The non-profit works at the intersection where industry meets climate issues and natural resources. “By leveraging market forces including shareholders, customers and governments, CDP has incentivized thousands of companies and cities across the world’s largest economies to measure and disclose their environmental information,”
(CDP is an initialism for the organization’s former name: the Carbon Disclosure Project.)
As Christiana Figueres, UNFCCC executive secretary, makes clear in a video on the CDP site, “whether it is avoiding a physical loss of assets, eventually paying out for liabilities that we’re incurring today, or the risk of stranded assets in the transition to a low emission economy, disclosures help investors make informed decisions about what to include in their portfolios.”
It’s no wonder then that IFF proudly announced in a press release this week that the company “ranked among the top 5% of the corporations participating in the program.”
IFF highlighted some of its other sustainability accolades in the release:
- Gained industry-leading membership in the Together for Sustainability sustainable sourcing initiative
- Achieved For Life social responsibility certification for Turkish Rose, Patchouli, Basil, and Vetiver
- Met and surpassed initial 2020 water reduction goal of 25 %; reset goal to 50% by 2020
- Achieved Roundtable on Sustainable Palm Oil (RSPO) Certification for multiple facilities
- Joined the World Business Council for Sustainable Development (WBCSD)

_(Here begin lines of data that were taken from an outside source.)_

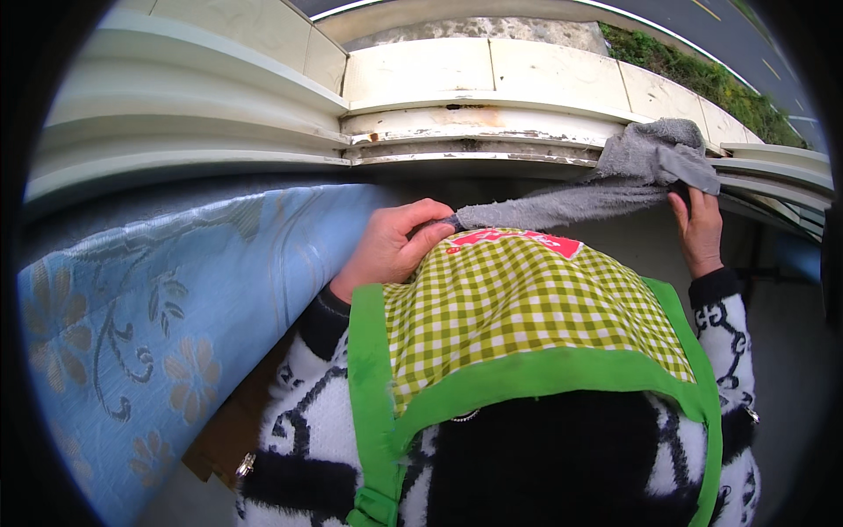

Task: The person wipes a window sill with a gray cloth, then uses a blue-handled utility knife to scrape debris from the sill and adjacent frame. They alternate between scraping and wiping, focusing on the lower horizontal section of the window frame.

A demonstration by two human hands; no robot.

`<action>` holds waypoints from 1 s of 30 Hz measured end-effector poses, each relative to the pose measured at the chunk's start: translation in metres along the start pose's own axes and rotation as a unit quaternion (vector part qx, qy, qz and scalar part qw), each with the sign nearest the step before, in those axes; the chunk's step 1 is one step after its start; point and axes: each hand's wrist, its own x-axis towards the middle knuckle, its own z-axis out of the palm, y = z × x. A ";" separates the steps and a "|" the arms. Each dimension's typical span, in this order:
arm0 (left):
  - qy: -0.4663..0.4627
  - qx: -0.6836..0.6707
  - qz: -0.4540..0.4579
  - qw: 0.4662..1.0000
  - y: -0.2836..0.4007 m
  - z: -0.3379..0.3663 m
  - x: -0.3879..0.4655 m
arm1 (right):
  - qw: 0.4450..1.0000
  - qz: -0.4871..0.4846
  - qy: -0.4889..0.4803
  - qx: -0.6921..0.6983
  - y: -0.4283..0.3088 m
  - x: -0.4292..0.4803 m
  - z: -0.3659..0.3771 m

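Observation:
A grey terry cloth (560,205) stretches between my two hands in front of the window sill. My left hand (400,242) pinches one end of it between thumb and fingers, close to the front of my checked apron (533,296). At the right, my right hand (699,221) grips the other side, where a folded flap hangs over the fingers. The bunched part of the cloth rests against the white window track (474,125). Paint is chipped along that track, and rust and dark dirt mark its grooves.
A blue mattress with a floral pattern (197,329) stands at my left, close to the sill. White window frame rails (197,85) rise at the left, and more rails (777,168) lie at the right. Outside are a tiled ledge (421,66), green shrubs (698,79) and a road (744,39).

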 end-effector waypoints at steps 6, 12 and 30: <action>0.071 -0.002 0.038 0.997 -0.005 -0.016 -0.003 | 0.997 -0.015 -0.074 0.026 -0.052 0.030 -0.006; 0.150 -0.028 -0.028 0.988 -0.008 -0.021 -0.022 | 0.989 -0.052 -0.086 0.105 -0.104 0.052 0.000; 0.399 0.440 0.265 0.759 0.020 -0.050 -0.015 | 0.784 0.329 0.254 0.461 -0.065 0.031 -0.060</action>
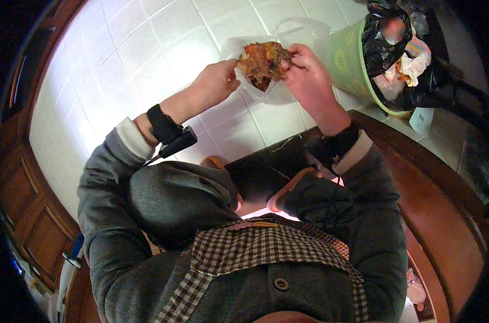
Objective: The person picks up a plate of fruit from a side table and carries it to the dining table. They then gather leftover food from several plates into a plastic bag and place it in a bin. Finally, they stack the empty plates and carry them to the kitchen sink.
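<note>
A browned, ragged piece of cooked meat (pixel 261 60), perhaps poultry, is held up between my two hands. My left hand (pixel 215 84) pinches at its left edge, with the fingertips partly hidden. On the other side, my right hand (pixel 310 76) grips the right end between thumb and fingers. Under and around the meat is a clear plastic bag (pixel 274 96), spread over the white tiled floor (pixel 163 60). Part of the bag reaches toward the bin at the right.
Right of my hands stands a green patterned waste bin (pixel 347 60), lined with a black plastic bag (pixel 380 52) and holding crumpled tissues (pixel 415 66) and scraps. A dark stone sill (pixel 264 169) lies between my slippered feet. Brown wooden cabinet doors (pixel 38 202) line the left.
</note>
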Tool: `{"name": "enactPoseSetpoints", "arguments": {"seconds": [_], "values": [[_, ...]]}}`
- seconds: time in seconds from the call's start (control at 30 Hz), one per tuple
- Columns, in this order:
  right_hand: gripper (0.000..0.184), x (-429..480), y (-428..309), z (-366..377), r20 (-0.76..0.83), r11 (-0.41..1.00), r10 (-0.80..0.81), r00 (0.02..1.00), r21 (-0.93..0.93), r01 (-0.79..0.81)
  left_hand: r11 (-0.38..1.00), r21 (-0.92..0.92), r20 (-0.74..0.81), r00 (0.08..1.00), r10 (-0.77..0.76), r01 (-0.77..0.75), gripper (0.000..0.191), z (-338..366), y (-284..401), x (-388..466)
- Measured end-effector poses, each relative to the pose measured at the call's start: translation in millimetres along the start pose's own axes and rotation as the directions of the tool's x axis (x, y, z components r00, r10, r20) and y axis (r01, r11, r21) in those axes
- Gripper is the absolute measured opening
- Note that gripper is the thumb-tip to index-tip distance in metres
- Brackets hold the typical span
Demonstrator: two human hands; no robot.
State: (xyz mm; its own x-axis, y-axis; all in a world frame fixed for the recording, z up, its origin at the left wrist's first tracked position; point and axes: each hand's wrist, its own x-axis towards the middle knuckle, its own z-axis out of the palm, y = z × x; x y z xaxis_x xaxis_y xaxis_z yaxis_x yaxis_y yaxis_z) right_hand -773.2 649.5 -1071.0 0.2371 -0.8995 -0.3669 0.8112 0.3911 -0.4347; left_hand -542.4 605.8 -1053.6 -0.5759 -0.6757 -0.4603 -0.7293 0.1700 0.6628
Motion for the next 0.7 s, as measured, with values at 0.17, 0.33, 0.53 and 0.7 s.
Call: {"name": "enactPoseSetpoints", "arguments": {"seconds": [0.17, 0.33, 0.53, 0.7], "values": [[0.024, 20.1, 34.4, -23.2, 0.126, 0.575, -0.319, 0.939, -0.762, 0.298, 0.983, -0.164, -0.160, 0.982, -0.103, 0.076, 0.061, -6.8, 26.8, -13.4], [0.037, 26.3, 34.9, -38.6, 0.064, -0.139, -0.143, 0.988, -0.989, 0.044, 0.941, -0.328, -0.059, 0.993, -0.106, 0.081, 0.069, -15.8, 51.3, -12.8], [0.033, 7.3, -11.6, -69.1, -0.433, -0.570, -0.158, 0.887, -0.694, -0.440, 0.911, -0.389, 0.051, 0.990, -0.130, 0.140, 0.071, -17.7, 66.1, -15.0], [0.036, 12.4, -3.5, -91.6, -0.278, -0.446, 0.008, 0.961, -0.861, -0.245, 0.880, -0.454, 0.146, 0.986, -0.083, 0.141, 0.070, -14.7, 73.8, -19.9]]}}
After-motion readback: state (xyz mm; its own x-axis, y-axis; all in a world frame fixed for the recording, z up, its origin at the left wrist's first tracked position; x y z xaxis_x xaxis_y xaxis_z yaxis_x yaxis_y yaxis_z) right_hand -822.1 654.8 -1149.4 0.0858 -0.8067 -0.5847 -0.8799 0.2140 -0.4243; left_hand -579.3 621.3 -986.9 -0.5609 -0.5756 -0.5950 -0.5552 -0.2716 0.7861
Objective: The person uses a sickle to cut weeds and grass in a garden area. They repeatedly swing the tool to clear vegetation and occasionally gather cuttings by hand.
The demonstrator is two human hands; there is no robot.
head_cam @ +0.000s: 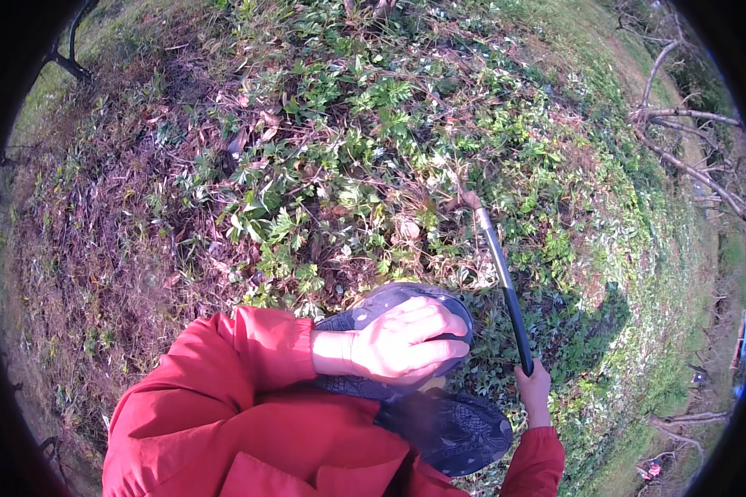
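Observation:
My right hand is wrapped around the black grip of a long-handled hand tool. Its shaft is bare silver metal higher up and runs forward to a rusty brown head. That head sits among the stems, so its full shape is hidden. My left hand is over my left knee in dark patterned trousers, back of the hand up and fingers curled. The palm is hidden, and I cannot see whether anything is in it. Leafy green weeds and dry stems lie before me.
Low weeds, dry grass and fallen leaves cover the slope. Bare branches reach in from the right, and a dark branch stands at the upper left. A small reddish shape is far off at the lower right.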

- Installed the industry’s largest solar array
- Awarded LEED Silver certification for Indonesia Flavors plant
More often than not now, it’s common practice for large corporations to charge its leadership with the responsibility of managing carbon emissions and related issues.

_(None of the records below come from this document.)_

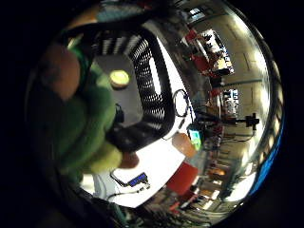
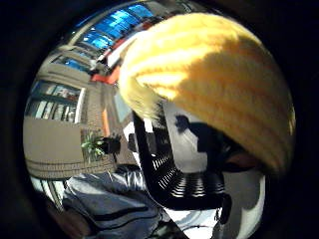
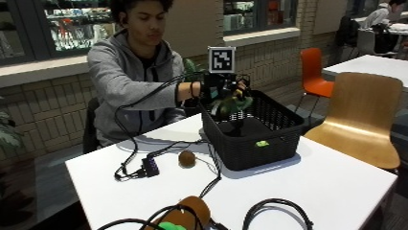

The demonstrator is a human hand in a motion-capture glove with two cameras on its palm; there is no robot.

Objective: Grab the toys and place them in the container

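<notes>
The right hand (image 3: 223, 91) is holding a green and yellow toy (image 3: 237, 101) with curled fingers just above the open basket (image 3: 280, 143), which is standing near the table's middle.

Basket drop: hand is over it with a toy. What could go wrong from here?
1. The right hand holds the green and yellow plush toy above the black basket, near its back rim; released there, it might catch the rim or fall outside.
2. Cables trail from the hand across the white table beside the basket; they could snag the basket or the small brown toy.
3. A small light toy already lies inside; the drop may land on it.
</notes>
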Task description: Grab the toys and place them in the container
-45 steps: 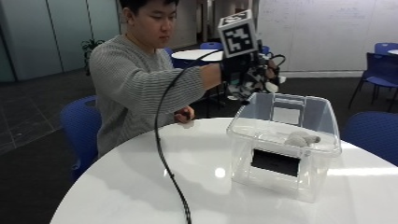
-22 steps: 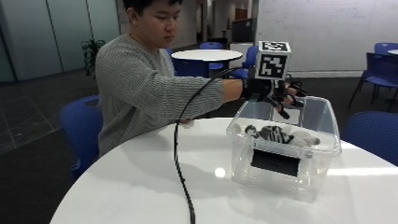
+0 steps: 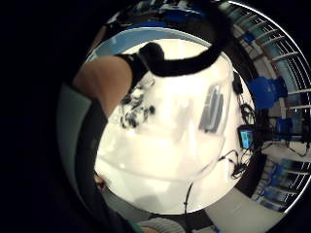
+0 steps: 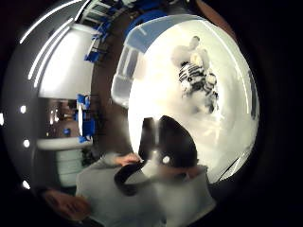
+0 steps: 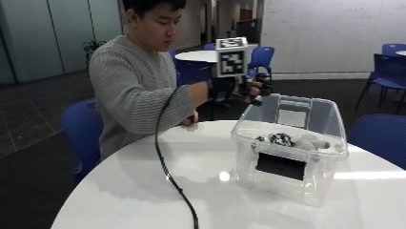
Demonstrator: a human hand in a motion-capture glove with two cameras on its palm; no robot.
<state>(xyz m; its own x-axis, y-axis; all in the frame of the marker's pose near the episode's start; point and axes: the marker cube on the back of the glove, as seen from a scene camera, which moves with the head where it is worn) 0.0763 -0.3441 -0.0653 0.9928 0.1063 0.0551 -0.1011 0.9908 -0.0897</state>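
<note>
A clear plastic container (image 5: 282,183) with a dark label stands on the right of the white round table (image 5: 146,191). Inside it lie a black-and-white striped plush toy (image 5: 279,139) and a pale toy (image 5: 309,142) beside it. My gloved right hand (image 5: 256,90) hovers above the container's back left corner, fingers loosely curled, holding nothing. Both palm views look down into the container at the striped toy (image 4: 196,78) (image 3: 136,109), and the thumb side view also shows the pale toy (image 4: 191,54). No toy shows on the table outside the container.
The person's bare left hand (image 5: 189,120) rests at the table's far edge. A black cable (image 5: 168,176) trails across the tabletop to the front edge. Blue chairs (image 5: 79,129) stand around the table, another (image 5: 380,138) behind the container.
A second ago my hand was raised left of the container. It then reached over the container, where the striped toy now lies, and has drawn back left without it.
</note>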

According to the CDP, 75% of companies on its A list offer incentives for climate change management and 94% have board level oversight. “When it comes to sustainability, we won’t accept the status quo,” says Andreas Fibig, CEO and chairman of IFF, in the press release.
He adds that sustainability is an important aspect of IFF’s business practices and corporate culture. “This honor confirms we are on the right path in our overall sustainability journey, and we will continue our efforts to reduce carbon emissions across our value chain,” says Fibig.

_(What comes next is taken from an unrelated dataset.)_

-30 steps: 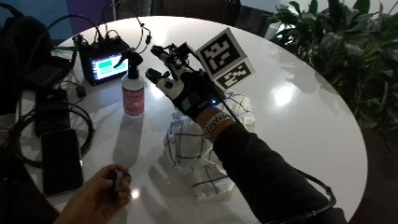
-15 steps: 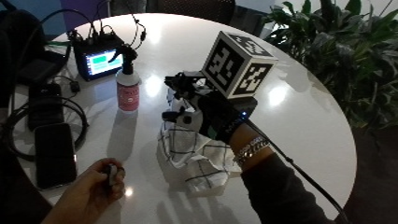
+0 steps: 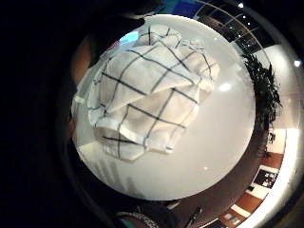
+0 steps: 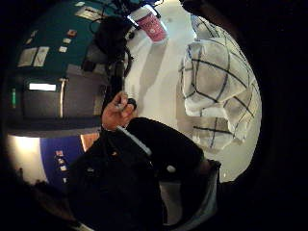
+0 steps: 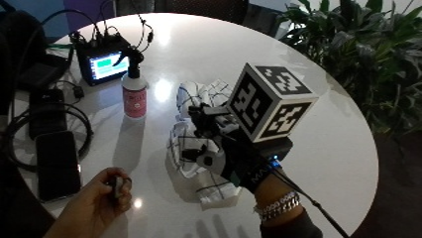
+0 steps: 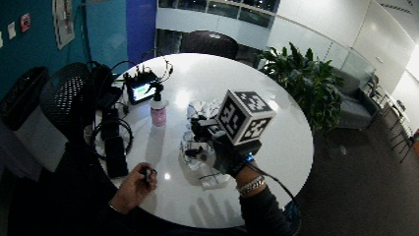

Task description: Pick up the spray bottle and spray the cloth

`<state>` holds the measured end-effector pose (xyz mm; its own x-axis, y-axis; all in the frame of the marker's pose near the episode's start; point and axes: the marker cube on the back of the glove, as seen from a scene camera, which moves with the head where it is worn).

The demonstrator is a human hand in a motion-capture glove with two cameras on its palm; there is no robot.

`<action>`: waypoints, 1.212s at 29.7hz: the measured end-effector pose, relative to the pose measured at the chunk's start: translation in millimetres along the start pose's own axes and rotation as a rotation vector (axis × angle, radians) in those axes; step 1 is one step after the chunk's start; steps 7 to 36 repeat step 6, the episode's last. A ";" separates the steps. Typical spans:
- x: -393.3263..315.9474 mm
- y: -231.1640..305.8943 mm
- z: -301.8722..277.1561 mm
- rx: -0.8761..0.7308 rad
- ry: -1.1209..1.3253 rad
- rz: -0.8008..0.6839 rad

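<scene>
We see the gloved right hand (image 5: pixel 221 158) over the checked cloth (image 5: pixel 198 131) but cannot tell its finger state, while the pink spray bottle (image 5: pixel 134 91), its label unreadable, stands apart beside 1 lit monitor (image 5: pixel 105 64).

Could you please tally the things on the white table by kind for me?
Spray bottle: 1
Checked cloth: 1
Small monitor: 1
Phone: 1
Headphones: 1
Total: 5
</scene>
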<state>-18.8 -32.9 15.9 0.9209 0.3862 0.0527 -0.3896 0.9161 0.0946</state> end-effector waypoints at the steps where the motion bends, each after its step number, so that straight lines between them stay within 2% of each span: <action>1: 0.4 3.1 3.1 -0.002 -0.001 0.003; 36: -0.4 8.5 14.7 -0.022 -0.012 -0.004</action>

IFF earned a position on the organization’s A list, in the materials category. Symrise AG and Givaudan SA also made the list.
Criteria for gaining a spot on the A list are based on the CDP’s multifaceted evaluation system and can be seen in the group’s full 2015 global climate change report.
“We congratulate the A List companies that are illuminating the path to a low carbon future through their climate leadership,” says the CDP’s executive chairman and co-founder Paul Dickinson. He adds that, “the momentum of business action on climate change suggests we are reaching a tipping point where companies are poised to achieve their full potential.”
And while through the efforts of the CDP, investor attention looks to be moving the needle, “[companies] need ambitious policy at both a national and international level that will support them in this regard and will catalyze participation from industry at scale,” emphasizes Dickinson.